Would you print each of the entries below precisely as given?

* [Stored records]:
Start of Block

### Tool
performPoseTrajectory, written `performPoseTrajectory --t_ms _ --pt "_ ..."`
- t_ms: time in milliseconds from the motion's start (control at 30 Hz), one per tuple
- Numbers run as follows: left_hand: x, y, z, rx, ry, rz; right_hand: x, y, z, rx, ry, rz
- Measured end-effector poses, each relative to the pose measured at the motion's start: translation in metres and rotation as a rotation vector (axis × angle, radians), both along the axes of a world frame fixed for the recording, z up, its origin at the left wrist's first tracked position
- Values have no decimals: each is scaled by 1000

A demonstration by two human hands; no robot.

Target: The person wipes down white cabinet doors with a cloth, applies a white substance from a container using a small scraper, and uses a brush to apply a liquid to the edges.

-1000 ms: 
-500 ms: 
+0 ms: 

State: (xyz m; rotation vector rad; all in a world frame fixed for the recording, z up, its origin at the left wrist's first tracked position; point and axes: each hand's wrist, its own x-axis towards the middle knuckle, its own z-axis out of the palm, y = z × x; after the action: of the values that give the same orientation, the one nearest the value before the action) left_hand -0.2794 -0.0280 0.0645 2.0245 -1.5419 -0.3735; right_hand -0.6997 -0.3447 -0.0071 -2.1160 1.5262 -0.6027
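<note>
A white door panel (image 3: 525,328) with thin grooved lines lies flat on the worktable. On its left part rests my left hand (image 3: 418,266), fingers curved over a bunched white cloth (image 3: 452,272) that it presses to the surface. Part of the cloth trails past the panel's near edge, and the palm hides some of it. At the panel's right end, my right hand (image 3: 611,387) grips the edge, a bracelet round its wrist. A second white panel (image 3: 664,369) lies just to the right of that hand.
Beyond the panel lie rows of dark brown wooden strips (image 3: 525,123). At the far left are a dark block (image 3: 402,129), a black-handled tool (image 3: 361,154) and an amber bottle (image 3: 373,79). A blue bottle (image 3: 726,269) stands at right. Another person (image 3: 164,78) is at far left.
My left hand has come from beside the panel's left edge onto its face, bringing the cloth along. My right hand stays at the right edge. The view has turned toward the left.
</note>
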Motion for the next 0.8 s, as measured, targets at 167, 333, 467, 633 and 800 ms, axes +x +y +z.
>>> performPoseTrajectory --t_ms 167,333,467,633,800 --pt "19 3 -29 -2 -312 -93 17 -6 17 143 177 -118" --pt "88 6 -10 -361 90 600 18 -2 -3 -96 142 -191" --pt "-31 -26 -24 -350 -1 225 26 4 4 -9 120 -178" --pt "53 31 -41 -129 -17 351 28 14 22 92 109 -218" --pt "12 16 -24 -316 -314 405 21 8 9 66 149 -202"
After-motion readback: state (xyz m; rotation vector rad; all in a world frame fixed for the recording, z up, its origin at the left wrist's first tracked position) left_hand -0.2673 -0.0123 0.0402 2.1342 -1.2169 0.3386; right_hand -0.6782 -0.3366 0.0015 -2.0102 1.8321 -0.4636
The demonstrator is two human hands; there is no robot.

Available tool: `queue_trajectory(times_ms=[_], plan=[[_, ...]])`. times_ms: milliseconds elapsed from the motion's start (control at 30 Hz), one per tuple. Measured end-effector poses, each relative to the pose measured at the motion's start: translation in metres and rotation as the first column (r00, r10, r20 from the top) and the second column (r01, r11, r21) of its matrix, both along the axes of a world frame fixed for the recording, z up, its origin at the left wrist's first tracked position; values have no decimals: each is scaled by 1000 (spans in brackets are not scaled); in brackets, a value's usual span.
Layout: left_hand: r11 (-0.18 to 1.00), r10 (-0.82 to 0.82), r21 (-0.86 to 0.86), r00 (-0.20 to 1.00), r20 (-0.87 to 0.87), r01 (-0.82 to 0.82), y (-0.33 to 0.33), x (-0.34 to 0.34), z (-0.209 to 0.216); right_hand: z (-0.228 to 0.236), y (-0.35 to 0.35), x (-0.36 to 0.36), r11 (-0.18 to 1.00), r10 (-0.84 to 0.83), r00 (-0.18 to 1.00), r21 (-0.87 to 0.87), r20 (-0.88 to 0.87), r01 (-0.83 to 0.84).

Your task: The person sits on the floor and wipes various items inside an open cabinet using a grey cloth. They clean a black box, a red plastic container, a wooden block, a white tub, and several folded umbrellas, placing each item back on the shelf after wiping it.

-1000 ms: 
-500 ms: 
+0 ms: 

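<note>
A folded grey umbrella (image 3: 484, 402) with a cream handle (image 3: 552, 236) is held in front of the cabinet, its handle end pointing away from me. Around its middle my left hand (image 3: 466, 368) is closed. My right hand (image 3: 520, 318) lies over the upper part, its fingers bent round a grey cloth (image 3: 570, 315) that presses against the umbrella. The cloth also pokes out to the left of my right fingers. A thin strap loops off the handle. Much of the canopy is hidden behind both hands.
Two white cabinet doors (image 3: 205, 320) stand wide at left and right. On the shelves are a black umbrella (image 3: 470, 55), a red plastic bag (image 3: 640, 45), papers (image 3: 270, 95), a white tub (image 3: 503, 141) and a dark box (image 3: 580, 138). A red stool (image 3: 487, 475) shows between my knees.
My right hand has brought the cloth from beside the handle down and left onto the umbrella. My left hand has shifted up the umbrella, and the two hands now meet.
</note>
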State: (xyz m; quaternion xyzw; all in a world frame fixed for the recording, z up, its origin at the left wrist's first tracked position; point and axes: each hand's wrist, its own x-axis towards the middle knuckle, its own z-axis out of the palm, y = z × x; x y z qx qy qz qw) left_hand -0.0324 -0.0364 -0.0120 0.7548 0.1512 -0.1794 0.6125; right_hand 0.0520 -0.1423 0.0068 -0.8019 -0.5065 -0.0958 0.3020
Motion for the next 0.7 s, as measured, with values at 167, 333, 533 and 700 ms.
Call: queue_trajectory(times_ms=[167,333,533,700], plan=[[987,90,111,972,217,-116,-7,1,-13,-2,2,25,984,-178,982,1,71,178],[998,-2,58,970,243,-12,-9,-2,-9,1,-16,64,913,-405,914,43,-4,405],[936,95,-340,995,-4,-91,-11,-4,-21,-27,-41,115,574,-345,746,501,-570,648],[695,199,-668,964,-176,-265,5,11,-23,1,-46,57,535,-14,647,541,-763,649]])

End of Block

* [FINISHED TASK]:
### Tool
performPoseTrajectory, written `performPoseTrajectory --t_ms _ --pt "_ ..."`
- t_ms: time in milliseconds from the motion's start (control at 30 Hz), one per tuple
- Numbers run as follows: left_hand: x, y, z, rx, ry, rz; right_hand: x, y, z, rx, ry, rz
- Measured end-effector poses, each relative to the pose measured at the motion's start: translation in metres and rotation as a rotation vector (axis × angle, radians), both along the axes of a world frame fixed for the recording, z up, its origin at the left wrist's first tracked position
- Values have no decimals: each is scaled by 1000

A demonstration by two human hands; no robot.

Target: The person wipes down white cabinet doors with a cloth, applies a white substance from a container using a small scraper, and uses a brush to apply a liquid to the edges.

-1000 ms: 
-500 ms: 
+0 ms: 

State: (xyz m; rotation vector rad; all in a world frame fixed for the recording, z up, its origin at the left wrist's first tracked position; point and axes: each hand's wrist, its own x-axis towards the middle knuckle, its own z-axis out of the palm, y = z × x; after the action: of the values that give the same orientation, the one nearest the value before the action) left_hand -0.2794 -0.0280 0.0645 2.0245 -1.5419 -0.3735; right_hand -0.6997 -0.3447 -0.0071 -2.1160 1.5262 -0.6027
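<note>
A white door panel (image 3: 525,328) with thin grooved lines lies flat on the worktable. On its left part rests my left hand (image 3: 418,266), fingers curved over a bunched white cloth (image 3: 452,272) that it presses to the surface. Part of the cloth trails past the panel's near edge, and the palm hides some of it. At the panel's right end, my right hand (image 3: 611,387) grips the edge, a bracelet round its wrist. A second white panel (image 3: 664,369) lies just to the right of that hand.
Beyond the panel lie rows of dark brown wooden strips (image 3: 525,123). At the far left are a dark block (image 3: 402,129), a black-handled tool (image 3: 361,154) and an amber bottle (image 3: 373,79). A blue bottle (image 3: 726,269) stands at right. Another person (image 3: 164,78) is at far left.
My left hand has come from beside the panel's left edge onto its face, bringing the cloth along. My right hand stays at the right edge. The view has turned toward the left.
</note>
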Motion for the next 0.8 s, as measured, targets at 167, 333, 467, 633 and 800 ms, axes +x +y +z.
>>> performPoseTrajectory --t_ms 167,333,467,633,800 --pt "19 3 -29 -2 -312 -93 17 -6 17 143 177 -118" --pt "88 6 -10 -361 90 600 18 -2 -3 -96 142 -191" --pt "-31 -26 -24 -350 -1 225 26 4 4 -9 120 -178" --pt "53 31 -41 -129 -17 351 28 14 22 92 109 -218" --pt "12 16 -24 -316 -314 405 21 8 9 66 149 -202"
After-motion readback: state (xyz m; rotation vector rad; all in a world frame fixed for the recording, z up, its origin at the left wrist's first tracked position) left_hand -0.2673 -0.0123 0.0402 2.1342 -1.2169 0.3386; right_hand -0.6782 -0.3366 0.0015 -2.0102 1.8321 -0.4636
The demonstrator is two human hands; there is no robot.

Available tool: `queue_trajectory(times_ms=[_], plan=[[_, ...]])`. times_ms: milliseconds elapsed from the motion's start (control at 30 Hz), one per tuple. Measured end-effector poses, each relative to the pose measured at the motion's start: translation in metres and rotation as the first column (r00, r10, r20 from the top) and the second column (r01, r11, r21) of its matrix, both along the axes of a world frame fixed for the recording, z up, its origin at the left wrist's first tracked position; values have no decimals: each is scaled by 1000 (spans in brackets are not scaled); in brackets, a value's usual span.
Layout: left_hand: r11 (-0.18 to 1.00), r10 (-0.82 to 0.82), r21 (-0.86 to 0.86), r00 (-0.20 to 1.00), r20 (-0.87 to 0.87), r01 (-0.82 to 0.82), y (-0.33 to 0.33), x (-0.34 to 0.34), z (-0.209 to 0.216); right_hand: z (-0.228 to 0.236), y (-0.35 to 0.35), x (-0.36 to 0.36), r11 (-0.18 to 1.00), r10 (-0.84 to 0.83), r00 (-0.18 to 1.00), r21 (-0.87 to 0.87), r20 (-0.88 to 0.87), r01 (-0.83 to 0.84).

Your task: The person sits on the floor and wipes various items inside an open cabinet using a grey cloth. They clean a black box, a red plastic container, a wooden block, a white tub, and several folded umbrellas, placing each item back on the shelf after wiping it.

-1000 ms: 
-500 ms: 
+0 ms: 

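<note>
A folded grey umbrella (image 3: 484, 402) with a cream handle (image 3: 552, 236) is held in front of the cabinet, its handle end pointing away from me. Around its middle my left hand (image 3: 466, 368) is closed. My right hand (image 3: 520, 318) lies over the upper part, its fingers bent round a grey cloth (image 3: 570, 315) that presses against the umbrella. The cloth also pokes out to the left of my right fingers. A thin strap loops off the handle. Much of the canopy is hidden behind both hands.
Two white cabinet doors (image 3: 205, 320) stand wide at left and right. On the shelves are a black umbrella (image 3: 470, 55), a red plastic bag (image 3: 640, 45), papers (image 3: 270, 95), a white tub (image 3: 503, 141) and a dark box (image 3: 580, 138). A red stool (image 3: 487, 475) shows between my knees.
My right hand has brought the cloth from beside the handle down and left onto the umbrella. My left hand has shifted up the umbrella, and the two hands now meet.
</note>
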State: (xyz m; quaternion xyzw; all in a world frame fixed for the recording, z up, its origin at the left wrist's first tracked position; point and axes: each hand's wrist, its own x-axis towards the middle knuckle, its own z-axis out of the palm, y = z × x; x y z qx qy qz qw) left_hand -0.0324 -0.0364 -0.0120 0.7548 0.1512 -0.1794 0.6125; right_hand 0.0520 -0.1423 0.0068 -0.8019 -0.5065 -0.0958 0.3020
Motion for the next 0.7 s, as measured, with values at 167, 333, 533 and 700 ms.
Call: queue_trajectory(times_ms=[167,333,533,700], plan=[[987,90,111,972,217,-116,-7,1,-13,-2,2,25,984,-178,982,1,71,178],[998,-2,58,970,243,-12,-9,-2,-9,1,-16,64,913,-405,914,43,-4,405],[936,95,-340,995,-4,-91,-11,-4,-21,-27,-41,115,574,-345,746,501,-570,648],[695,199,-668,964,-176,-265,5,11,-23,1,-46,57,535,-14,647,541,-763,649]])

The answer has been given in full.